Avete paura che la rabbia dei seguaci di Al Qaeda si ritorca verso di voi, cattolici pakistani, tra tutti i potenziali bersagli i più vicini e forse anche i più facili da colpire? «Naturalmente sì. Parlo in generale della situazione del Pakistan, e non di questa o di quella città. I cristiani, in Pakistan, sanno per esperienza che - appartenendo a una minoranza sovente discriminata e qua e là brutalmente trattata - devono stare attenti. Lo sanno. E quindi, in generale, vuoi per virtù cristiana, vuoi per prudenza umana evitano di creare occasioni che possano anche lontanamente causare reazioni violente».
Parla, father Peter. Lo fa con Famiglia Cristiana. Lo fa dal lontano Belucistan pakistano, da Quetta, una città non distante dal confine con l'Afghanistan, in cui, spiega, «il 2 maggio, appena appresa la notizia della morte di Bin Laden, circa mille persone d'etnia pasthun, guidate da molti mullah, hanno manifestato lungo la via principale, innalzando l’effige del loro eroe e gridando slogan contro l’America e contro il Governo di Islamabad (la fotografia scelta per la copertina di questo articolo, scattata da Arshad Butt, fotografo dell'agenzia Associated Press, si riferisce proprio al corteo pro-Bin Laden svoltosi a Quetta il 2 maggio 2011,
ndr.)».
«Le ritorsioni ci saranno certamente, ma noi rimaniamo qui confidando in Dio, oltre che nel buon senso e nel buon cuore del prossimo», sottolinea ancora father Peter. Il nome inglese non deve trarre in inganno.
Father Peter, infatti, è l'italianissimo Pietro Zago, nato il 6 gennaio 1935 a Borgoricco, in provincia di Padova, salesiano dal 16 agosto 1953, sacerdote dal 25 marzo 1963, missionario dal 1969: prima nelle Filippine, poi in Papua Nuova Guinea, e, infine, dal 2001, in Pakistan, a Quetta, dove per altro gode della stima di non ha la sua stessa fede e delle autorità civili, che hanno apprezzato, tra l'altro, il suo infaticabile prodigarsi a favore delle vittime del terremoto del 2005 e dell'alluvione del 2010, per le quali ha lavorato senza sosta con gli animatori e gli studenti della scuola salesiana di Quetta, cristiani e musulani insieme.
Don Pietro Zago, al centro, con alcuni giovani pakistani che frequentano il centro salesiano di Quetta.

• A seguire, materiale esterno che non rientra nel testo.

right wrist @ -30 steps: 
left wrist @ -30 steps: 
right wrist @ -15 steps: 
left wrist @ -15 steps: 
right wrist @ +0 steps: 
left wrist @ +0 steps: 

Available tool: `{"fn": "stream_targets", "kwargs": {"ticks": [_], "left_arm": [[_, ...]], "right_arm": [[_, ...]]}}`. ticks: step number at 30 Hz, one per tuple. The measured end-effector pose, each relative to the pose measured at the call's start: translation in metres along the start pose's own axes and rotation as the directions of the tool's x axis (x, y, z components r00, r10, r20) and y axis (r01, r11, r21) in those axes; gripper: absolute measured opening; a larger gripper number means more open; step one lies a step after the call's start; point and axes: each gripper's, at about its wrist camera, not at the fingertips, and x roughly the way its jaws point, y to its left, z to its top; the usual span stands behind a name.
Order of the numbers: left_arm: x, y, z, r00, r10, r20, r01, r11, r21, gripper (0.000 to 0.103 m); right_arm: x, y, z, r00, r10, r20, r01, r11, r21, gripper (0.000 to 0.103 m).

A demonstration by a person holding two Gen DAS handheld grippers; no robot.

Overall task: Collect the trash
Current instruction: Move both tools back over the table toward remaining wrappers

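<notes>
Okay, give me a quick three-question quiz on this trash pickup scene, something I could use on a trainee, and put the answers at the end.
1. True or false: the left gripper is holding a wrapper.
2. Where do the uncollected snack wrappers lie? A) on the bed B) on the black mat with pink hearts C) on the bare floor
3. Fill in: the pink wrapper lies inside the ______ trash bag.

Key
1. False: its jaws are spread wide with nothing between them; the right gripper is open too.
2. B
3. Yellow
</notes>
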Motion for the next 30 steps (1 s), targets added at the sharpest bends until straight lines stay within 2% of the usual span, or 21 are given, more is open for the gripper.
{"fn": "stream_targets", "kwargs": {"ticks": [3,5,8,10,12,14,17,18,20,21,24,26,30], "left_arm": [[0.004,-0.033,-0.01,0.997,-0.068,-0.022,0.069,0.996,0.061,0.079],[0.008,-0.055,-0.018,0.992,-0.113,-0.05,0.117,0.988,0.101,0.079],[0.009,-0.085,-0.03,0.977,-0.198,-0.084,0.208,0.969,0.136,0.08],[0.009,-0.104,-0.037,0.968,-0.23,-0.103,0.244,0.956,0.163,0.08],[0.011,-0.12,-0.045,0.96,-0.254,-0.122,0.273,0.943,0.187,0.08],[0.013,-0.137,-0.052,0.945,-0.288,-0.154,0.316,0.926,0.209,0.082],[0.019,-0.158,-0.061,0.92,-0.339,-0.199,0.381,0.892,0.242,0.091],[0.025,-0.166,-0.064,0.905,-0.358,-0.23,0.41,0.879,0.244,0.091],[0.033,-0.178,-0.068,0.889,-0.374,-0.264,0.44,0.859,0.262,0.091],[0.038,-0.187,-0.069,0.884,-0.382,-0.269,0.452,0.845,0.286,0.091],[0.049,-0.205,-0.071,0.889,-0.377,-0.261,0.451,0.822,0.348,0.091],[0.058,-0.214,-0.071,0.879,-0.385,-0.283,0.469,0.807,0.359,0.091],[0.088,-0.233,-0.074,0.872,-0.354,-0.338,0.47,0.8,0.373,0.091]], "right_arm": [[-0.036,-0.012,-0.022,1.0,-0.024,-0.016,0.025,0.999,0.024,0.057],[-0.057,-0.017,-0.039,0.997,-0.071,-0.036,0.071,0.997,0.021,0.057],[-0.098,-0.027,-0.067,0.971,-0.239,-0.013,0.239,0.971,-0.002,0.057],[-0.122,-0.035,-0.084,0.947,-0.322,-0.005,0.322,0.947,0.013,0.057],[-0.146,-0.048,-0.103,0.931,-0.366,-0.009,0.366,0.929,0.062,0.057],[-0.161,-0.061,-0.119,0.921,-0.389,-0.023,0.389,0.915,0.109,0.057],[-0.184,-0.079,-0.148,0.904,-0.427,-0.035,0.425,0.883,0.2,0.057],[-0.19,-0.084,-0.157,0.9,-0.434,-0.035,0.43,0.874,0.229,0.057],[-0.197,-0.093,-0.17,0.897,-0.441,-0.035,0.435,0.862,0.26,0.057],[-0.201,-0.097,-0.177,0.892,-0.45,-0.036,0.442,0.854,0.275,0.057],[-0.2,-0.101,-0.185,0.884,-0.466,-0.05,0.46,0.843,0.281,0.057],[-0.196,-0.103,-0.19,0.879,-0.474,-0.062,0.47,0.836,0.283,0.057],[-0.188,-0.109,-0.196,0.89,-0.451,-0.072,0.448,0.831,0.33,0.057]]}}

«La mattina del 3 maggio», prosegue padre Pietro Zago, «ho commentato
il blitz americano con chi lavora qui (62 tra maestre e maestri più 20
adetti all’amministrazione e ai servizi, quasi tutti cristiani)
ricordando le parole del portavoce vaticano, padre Lombardi, che avevo
letto all’alba: “ Non dobbiamo gioire per la morte di nessuno”. La
morte, come la vita, è nelle mani di Dio. Certo, l’allarme è aumentato.

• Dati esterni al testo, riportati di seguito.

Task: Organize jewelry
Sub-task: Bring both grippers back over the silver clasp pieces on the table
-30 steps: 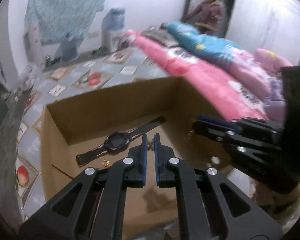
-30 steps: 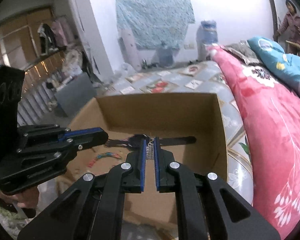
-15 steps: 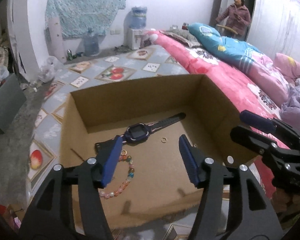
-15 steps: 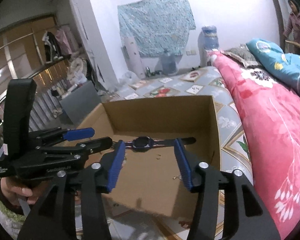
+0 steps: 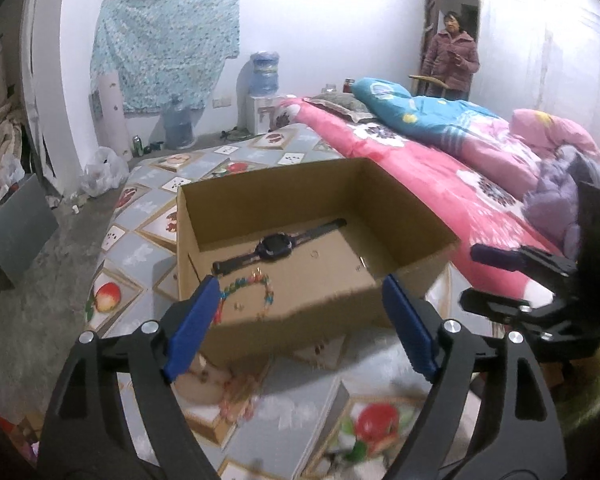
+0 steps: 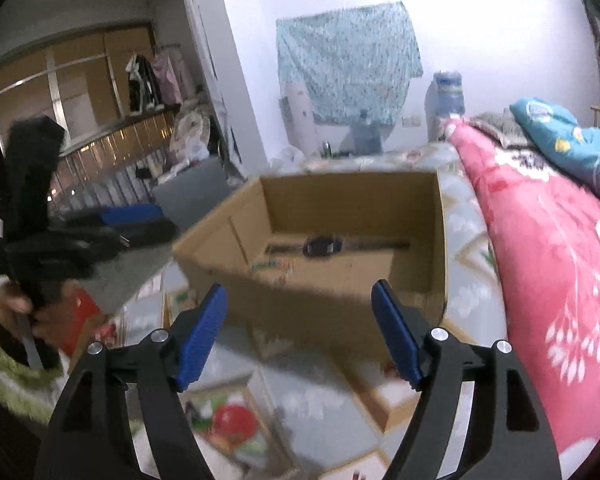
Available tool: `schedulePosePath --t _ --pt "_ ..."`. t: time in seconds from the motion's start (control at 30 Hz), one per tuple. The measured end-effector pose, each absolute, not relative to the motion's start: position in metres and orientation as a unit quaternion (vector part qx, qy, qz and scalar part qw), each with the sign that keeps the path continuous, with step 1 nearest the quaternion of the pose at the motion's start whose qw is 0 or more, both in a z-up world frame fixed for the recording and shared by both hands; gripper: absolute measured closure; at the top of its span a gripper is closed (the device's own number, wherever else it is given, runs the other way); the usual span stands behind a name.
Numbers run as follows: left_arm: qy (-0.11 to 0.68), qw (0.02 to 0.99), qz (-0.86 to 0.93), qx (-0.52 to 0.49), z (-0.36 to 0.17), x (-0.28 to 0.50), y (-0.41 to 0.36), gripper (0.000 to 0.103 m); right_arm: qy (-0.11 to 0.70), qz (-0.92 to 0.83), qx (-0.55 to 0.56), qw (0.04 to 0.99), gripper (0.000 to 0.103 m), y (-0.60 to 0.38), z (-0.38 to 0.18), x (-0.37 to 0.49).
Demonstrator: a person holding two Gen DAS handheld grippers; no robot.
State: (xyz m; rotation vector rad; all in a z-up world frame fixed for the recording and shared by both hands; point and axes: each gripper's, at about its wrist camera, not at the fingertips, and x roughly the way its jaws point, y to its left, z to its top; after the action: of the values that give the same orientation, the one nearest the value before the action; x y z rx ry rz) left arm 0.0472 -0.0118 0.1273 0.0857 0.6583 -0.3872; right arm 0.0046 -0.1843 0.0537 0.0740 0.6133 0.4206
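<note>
1. Since a second ago, both our grippers have pulled back out of the cardboard box (image 5: 404, 216) and now hang outside its near wall; the jaws of both have just been opening, and nothing lies between either pair.
2. Our left gripper (image 5: 300, 320) has its jaws spread wide and empty, with the near edge of the box just beyond the blue pads.
3. On the left side of the box floor lies the beaded bracelet (image 5: 256, 288), in a loose loop, with a tiny gold piece (image 5: 240, 305) just beside it.
4. Behind the bracelet, the watch (image 5: 276, 246) lies flat across the floor with its strap stretched out; a small ring (image 5: 314, 254) sits near it to the right, and another small metal piece (image 5: 362, 263) lies by the right wall.
5. Our right gripper (image 6: 302, 328) also has its jaws spread and empty, facing the same box; in its view the contents are blurred.
6. We judge that the release step is done: the pieces in view rest in the box on the patterned floor mat (image 5: 300, 400), beside the bed (image 5: 440, 176).
7. Next, we look for any jewelry outside the box; we see none, so the next move may only be a retreat.
</note>
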Motion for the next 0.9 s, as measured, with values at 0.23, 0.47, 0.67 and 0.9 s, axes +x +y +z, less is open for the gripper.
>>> schedulePosePath --t 0.23,0.47,0.67,0.9 --pt "0.377 0.901 -0.206 0.064 0.082 0.025 -0.028 0.020 0.369 0.201 0.050 0.906 0.030 -0.187 0.009 -0.004" --pt "0.402 0.892 -0.191 0.077 0.035 0.040 -0.042 0.034 0.390 0.197 0.057 0.897 0.037 -0.185 -0.003 0.005" --pt "0.426 0.876 -0.205 0.097 0.007 0.067 -0.052 0.062 0.406 0.201 0.067 0.889 0.040 -0.179 -0.012 0.015" --pt "0.466 0.857 -0.198 0.092 -0.012 0.090 -0.055 0.081 0.412 0.211 0.073 0.883 0.040 -0.173 -0.017 0.024"
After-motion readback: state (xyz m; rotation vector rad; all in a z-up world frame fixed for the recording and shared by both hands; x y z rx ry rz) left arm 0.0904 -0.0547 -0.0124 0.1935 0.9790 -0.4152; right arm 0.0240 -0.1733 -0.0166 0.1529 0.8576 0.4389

Paul Bhatti, subentrato al fratello, Shabbaz Bhatti (assassinato il 2
marzo scorso) nel delicato incarico di ministro federale per le
minoranze religiose, ci ha informati che le violenze sono possibili.

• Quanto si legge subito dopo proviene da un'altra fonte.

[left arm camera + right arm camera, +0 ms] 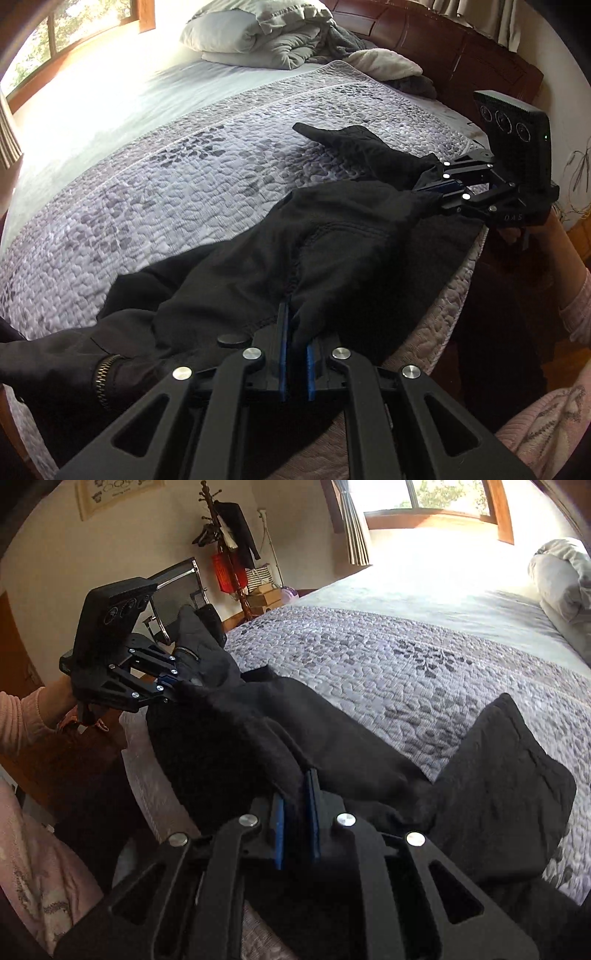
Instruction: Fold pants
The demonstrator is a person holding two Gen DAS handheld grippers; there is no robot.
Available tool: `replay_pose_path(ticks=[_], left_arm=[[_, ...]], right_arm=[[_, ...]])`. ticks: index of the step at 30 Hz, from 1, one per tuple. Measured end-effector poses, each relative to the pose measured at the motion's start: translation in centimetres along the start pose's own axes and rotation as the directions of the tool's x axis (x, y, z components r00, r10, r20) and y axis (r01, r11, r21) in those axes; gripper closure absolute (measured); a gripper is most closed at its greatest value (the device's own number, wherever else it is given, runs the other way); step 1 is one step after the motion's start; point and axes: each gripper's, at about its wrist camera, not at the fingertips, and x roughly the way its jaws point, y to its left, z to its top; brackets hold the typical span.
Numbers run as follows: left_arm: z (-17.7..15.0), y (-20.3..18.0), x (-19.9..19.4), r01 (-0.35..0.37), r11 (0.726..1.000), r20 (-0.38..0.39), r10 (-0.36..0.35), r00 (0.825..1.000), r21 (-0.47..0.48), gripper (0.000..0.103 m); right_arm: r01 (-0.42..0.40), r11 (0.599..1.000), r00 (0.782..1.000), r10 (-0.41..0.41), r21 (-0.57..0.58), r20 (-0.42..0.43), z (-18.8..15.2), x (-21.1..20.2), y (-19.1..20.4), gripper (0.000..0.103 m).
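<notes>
Two claws, one garment, catalogued by view.

Left wrist view: left claw (295, 332), black with blue pads, bottom centre of the frame, closed on a fold of the black fabric pants (332, 236). Pants run from lower left, where a brass zipper (101, 373) shows, up toward the right, draped along the near edge of the grey pebble-print quilted bedspread (184, 192). One dark end of the pants lies flat on the bedspread in the upper right. Right claw (432, 188), at right of frame, pinches the other end of the garment. Grey crumpled pillows and blanket (258, 37) lie at top centre; wooden-framed window (55, 33) at upper left.

Right wrist view: right claw (295, 786), bottom centre, closed on black cloth. Left claw (173, 686), held by a hand with a pink sleeve (22, 712) at left of frame, grips the far end. Pants sag between the two, with a flap spread on the bedspread at lower right. Wooden coat stand (229, 554) at upper left.
</notes>
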Motion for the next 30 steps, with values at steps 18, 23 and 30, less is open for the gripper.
replay_pose_path(ticks=[18,23,30], left_arm=[[-7.4,-2.4,4.6,-0.094,0.965,-0.074,0.078,0.994,-0.246,0.08],[-6.2,-3.9,3.4,-0.204,0.93,-0.168,0.158,0.973,-0.307,0.071],[-7.3,-6.0,-1.3,-0.063,0.919,-0.045,0.05,0.998,-0.39,0.005]], right_arm=[[-0.014,0.983,0.993,0.036,0.181,-0.116,-5.8,2.9,2.5,0.029],[0.063,0.977,0.998,-0.062,0.204,-0.014,-4.6,-1.0,4.0,0.024],[0.44,0.852,0.898,-0.416,0.283,-0.143,-1.4,-0.3,2.3,0.028]])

Speriamo che non accada nulla. Durante le funzioni religiose, tutte le
nostre chiese e le nostre cappelle sono sufficientemente protette dalla
polizia e dai soldati. Naturalmente parlo di Quetta dove il contingente
militare conta numerosi effettivi ed è bene organizzato. Cosi non è
fuori dalla città e tanto meno in altre zone del Panjab o del Nordovest
del Paese, attorno a Peshawar».
«Le morti violente del Governatore del Punjab (Salman Taseer, assassinato il 4 gennaio 2011 dal fondamentalismo islamico, ndr.) e del compianto ministro Bhatti (cattolico dichiarato, trucidato il 2 marzo da un gruppo di fuoco di estremisti , ndr.) sono state per noi minoranze uno shock profondo
per i due episodi in sè, ma ancor più per la quasi assoluta incapacità
del Governo di garantire l'incolumità dei suoi cittadini più gravati da
responsabilità e più attenti al dialogo e al rispetto reciproco. Che ne
sarà quindi dei “semplici” pakistani, viene da chiedersi, ancor più se
appartementi alle minoranze religiose?», continua don Zago. «Mese dopo
mese si moltiplicano fatti tristi e la speranza di un dialogo che porti
distensione e mutuo rispetto si fa sempre più sottile. Eppure posso
garantire che i musulmani amanti della pace sono più numerosi dei
fanatici, anzi sono la maggioranza della popolazione. Purtroppo
rischiano di trovarsi senza guide religiose e senza rappresentanza
politica. La minoranza estremista è fortemente motivata ed organizzata.
La morte di Bin Laden le darà una nuova spinta».
Don Pietro Zago, father Peter, con alcuni bambini pakistani aiutati dal religioso salesiano.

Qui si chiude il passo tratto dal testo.